Emirates airline is co-operating with the US authorities in the investigation of the package from Yemen it was carrying, it says in a statement.
Both the AP and PA news agencies are reporting that the suspicious package in Dubai was an explosive device, quoting an anonymous source, but there is no confirmation.
The Emirates flight lands at New York's JFK.
The Emirates flight is now expected to land at New York's JFK at 1944.
The Emirates flight was due to land at New York's JFK at 1923.
The BBC's Katy Watson in Dubai says Fedex is holding all packages that are coming from Yemen. She says Dubai is a major cargo and passenger transit hub in the Middle East.
The BBC's Laura Trevelyan says that President Obama has to tread carefully lest he be accused by the Republicans of playing up the scare for political purposes ahead of Tuesday's election.
The plane being escorted is Emirates flight 201, the US Federal Aviation Administration says. It was escorted through Canadian airspace by two CF-18s and once it entered US airspace two F-15s picked it up.
CBSRadioNews tweets: Law enforcement source confirms suspicious packages were toner cartridges with syringes, white powder, wiring and cell phone components.
Read CBSRadioNews's tweets
The BBC's Steve Kingstone in Washington says US officials are taking the threat very, very seriously. He says the president was notified of a potential terrorist threat on Thursday at 2230 local time, and US officials worked through the night in partnership with officials in Britain and Dubai.
The FBI says there is no known threat associated with the airliner being escorted by fighters, Reuters reports.

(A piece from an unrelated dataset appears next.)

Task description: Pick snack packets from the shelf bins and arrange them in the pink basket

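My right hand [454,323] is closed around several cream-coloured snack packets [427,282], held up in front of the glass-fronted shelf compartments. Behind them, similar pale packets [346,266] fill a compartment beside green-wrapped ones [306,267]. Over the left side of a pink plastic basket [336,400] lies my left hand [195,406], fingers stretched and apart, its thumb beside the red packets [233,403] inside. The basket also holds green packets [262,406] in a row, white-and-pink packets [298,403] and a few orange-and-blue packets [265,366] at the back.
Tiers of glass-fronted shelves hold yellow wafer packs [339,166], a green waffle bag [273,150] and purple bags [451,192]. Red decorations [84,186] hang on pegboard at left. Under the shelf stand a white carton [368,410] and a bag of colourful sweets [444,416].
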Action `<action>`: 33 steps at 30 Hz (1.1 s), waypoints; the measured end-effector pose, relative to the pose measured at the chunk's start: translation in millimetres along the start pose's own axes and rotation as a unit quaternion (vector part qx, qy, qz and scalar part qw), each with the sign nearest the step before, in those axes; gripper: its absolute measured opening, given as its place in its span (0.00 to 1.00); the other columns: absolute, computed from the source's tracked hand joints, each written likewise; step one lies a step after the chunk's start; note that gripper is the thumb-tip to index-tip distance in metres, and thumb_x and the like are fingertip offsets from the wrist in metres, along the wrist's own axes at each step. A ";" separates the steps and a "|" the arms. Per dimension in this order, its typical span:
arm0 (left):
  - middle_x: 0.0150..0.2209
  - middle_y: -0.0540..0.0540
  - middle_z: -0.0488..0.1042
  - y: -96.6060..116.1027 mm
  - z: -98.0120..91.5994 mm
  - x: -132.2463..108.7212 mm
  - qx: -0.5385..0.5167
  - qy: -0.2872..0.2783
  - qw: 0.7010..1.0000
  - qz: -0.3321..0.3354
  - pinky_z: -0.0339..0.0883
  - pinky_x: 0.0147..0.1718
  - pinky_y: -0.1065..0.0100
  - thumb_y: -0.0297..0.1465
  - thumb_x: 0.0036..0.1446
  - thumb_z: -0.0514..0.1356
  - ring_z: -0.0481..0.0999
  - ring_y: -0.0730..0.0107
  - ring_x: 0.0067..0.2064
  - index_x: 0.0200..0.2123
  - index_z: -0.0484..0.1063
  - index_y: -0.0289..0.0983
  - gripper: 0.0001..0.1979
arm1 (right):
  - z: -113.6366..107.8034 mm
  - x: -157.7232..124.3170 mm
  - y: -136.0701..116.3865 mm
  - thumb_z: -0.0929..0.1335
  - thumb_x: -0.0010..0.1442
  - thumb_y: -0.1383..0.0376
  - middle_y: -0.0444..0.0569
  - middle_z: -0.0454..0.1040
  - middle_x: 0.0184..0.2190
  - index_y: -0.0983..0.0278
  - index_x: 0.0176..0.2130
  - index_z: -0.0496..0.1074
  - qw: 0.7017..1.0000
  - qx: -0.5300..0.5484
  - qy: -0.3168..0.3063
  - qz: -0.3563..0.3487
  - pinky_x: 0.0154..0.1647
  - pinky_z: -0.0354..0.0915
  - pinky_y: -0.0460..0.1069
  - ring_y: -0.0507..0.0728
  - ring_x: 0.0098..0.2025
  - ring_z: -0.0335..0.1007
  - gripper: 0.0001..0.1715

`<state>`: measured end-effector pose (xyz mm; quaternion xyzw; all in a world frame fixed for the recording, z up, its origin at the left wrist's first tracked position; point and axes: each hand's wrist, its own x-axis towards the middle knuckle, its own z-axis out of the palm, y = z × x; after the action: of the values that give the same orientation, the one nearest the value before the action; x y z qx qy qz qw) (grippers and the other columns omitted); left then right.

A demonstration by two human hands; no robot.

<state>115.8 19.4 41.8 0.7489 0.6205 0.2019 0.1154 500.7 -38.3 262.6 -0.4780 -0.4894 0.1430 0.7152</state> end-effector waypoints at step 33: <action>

It simply carries a package from Yemen.
Former secretary of homeland security Tom Ridge tells Fox News that the fact the president was personally informed about the threat suggests the information came from a credible source.
"There are no identifiable or specific threats to the Chicago area," says Special Agent Ross Rice, of the Chicago FBI. "Since two of the suspicious packages that were intercepted were addressed to religious institutions in Chicago, all churches, synagogues and mosques in the Chicago area should be vigilant for any unsolicited or unexpected packages, especially those originating from overseas locations."
Salon.com reporter Justin Elliot asks on Twitter: "serious question on "dry run" stuff: if you're a terrorist and can get a bunch of packages on planes, why not just make it real bombs?"
The airliner being escorted began its journey in Yemen and came via the UAE, Fox News reports.
Fighter jets are escorting a passenger flight from UAE into New York's JFK airport, CNN reports.
President Barack Obama will give a statement on the alert at about 2015 GMT.
The home secretary also notes the suspicious package from East Midlands airport is still being examined and reiterates that there is no evidence of a threat to the UK.
UK Home Secretary Theresa May says authorities are considering what steps to take about cargo coming from Yemen and says there are no direct flights from Yemen to the UK proceeding at the moment.
The BBC's Laura Trevelyan at Newark airport in the state of New Jersey says cargo planes there are kept on an isolated perimeter, which is why they are seen as vulnerable.
The Anti-Defamation League says it has issued a warning of a threat to Jewish institutions in the US, the Reuters news agency reports.
No explosives were found in two suspect packages that were being sent to the US, news agency AFP quotes the FBI as saying. The FBI does not think an attack is imminent.
There is strong suspicion that packages will have been sent by al-Qaeda in the Arabian peninsula, says BBC's Gordon Corera.
Yemeni authorities have launched an investigation into the suspicious packages.
Two packages were addressed to religious buildings in Chicago, the FBI is quoted as saying by news agency AFP.
All clear given to plane being searched at Newark airport.
Security expert Dr John Gearson tells the BBC the alert could have been sparked by a "dry run".